Ve tüm mazlumlar var yanımızda. Zulüm görmüş herkesle birlikte yürüyoruz. Zulümler bitsin tüm insanlık kendine gelsin, insanlığının farkına varsın, herkes haddini bilsin, yeryüzünde neyin sahibi olduğunun farkına varsın diye yürüyoruz.

Yürüdüğümüz yer Kâbe’miz olsun, Peygamberimizin dedesi Abdülmüttalip nasıl yürüdüyse biz de öyle yürüyelim. Kabe’nin Rabbi olan bizim de Rabbimizdir. Kâbe’nin Rabbi fil ordusuna karşı nasıl ki ebabil kuşlarını gönderdi, bize zulmedenlere karşı da gönderir. Biz şikâyet etmeyelim biz dua edelim. Umulur ki duamız kabul olur…

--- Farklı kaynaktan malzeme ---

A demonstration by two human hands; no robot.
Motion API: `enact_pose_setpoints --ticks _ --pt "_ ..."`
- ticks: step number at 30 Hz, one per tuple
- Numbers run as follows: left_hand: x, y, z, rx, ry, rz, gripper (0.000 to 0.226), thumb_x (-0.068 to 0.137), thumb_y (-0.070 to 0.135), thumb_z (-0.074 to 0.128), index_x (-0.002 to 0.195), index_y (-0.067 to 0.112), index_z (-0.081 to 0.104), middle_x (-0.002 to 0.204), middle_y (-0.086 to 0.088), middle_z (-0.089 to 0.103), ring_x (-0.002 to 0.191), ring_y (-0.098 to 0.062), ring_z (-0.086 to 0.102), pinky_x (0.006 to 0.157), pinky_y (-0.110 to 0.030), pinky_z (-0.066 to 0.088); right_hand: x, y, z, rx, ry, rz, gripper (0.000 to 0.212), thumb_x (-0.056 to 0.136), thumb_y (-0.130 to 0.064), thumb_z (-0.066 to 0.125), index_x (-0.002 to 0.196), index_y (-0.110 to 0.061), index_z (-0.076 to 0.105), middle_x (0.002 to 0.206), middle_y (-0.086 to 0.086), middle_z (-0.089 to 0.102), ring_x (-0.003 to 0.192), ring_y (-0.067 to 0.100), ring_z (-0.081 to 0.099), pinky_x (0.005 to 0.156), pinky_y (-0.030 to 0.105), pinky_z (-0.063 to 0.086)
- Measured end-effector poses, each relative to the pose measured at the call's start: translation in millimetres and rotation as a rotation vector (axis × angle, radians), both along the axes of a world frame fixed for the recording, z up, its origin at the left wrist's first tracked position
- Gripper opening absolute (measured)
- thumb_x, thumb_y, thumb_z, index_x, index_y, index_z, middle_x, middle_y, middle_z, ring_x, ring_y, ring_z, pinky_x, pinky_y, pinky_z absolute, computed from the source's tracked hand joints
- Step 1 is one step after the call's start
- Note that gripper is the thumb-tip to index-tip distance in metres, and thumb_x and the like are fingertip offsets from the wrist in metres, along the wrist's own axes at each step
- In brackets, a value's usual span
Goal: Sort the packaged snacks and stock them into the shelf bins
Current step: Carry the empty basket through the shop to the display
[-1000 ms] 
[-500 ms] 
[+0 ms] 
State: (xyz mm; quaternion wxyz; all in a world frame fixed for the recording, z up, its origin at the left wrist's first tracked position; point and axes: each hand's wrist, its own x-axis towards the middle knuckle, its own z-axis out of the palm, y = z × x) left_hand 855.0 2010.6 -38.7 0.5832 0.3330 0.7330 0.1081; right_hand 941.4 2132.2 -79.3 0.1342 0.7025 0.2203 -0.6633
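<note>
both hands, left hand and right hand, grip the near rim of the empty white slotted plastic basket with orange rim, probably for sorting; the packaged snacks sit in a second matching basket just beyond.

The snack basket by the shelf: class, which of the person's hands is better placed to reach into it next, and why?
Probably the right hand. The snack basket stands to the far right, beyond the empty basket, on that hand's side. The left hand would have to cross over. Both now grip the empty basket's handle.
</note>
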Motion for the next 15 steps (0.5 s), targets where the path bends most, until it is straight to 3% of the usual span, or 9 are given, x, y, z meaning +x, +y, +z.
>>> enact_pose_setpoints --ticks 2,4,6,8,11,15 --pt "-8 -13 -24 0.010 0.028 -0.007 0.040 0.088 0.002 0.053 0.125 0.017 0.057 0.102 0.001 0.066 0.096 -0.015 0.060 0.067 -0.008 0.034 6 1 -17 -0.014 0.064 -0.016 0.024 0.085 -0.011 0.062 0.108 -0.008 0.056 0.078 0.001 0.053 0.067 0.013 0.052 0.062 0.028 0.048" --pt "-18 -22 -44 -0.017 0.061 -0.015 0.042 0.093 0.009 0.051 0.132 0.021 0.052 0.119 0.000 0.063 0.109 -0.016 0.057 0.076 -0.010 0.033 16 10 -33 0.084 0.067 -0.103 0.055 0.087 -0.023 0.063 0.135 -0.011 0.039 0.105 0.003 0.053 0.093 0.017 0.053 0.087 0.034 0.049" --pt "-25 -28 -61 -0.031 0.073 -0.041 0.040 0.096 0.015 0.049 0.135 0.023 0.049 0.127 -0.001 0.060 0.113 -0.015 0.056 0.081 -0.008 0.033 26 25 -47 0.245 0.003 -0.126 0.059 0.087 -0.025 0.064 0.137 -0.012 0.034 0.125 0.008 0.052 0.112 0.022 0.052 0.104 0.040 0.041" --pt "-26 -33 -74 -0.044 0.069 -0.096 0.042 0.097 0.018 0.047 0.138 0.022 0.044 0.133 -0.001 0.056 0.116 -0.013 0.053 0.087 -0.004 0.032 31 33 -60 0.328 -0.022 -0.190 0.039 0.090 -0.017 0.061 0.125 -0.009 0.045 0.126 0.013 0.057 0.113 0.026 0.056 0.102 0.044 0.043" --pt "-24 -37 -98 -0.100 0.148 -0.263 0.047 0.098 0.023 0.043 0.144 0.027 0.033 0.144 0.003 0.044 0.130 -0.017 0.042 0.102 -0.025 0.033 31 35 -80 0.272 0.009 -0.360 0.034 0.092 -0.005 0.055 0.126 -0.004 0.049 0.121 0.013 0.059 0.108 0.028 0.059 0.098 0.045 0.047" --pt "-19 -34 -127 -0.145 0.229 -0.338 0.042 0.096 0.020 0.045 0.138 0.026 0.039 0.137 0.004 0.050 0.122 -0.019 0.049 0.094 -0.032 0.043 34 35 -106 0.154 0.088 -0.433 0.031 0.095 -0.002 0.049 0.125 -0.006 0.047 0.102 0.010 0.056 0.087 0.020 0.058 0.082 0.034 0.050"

* Bum (baykuş) nevbet çekiyor Afrasyab`ın sarayının kapısında (nevbet çekmek padişah kapısında bando ile beklemek olarak tercüme edilebilir)

* Kayserin (Bizans kralının) kasrının (sarayının) perdadarı (protokol sorumlusu) örümcekler olmuş.


Sami Yaylalı'ın Yazısı.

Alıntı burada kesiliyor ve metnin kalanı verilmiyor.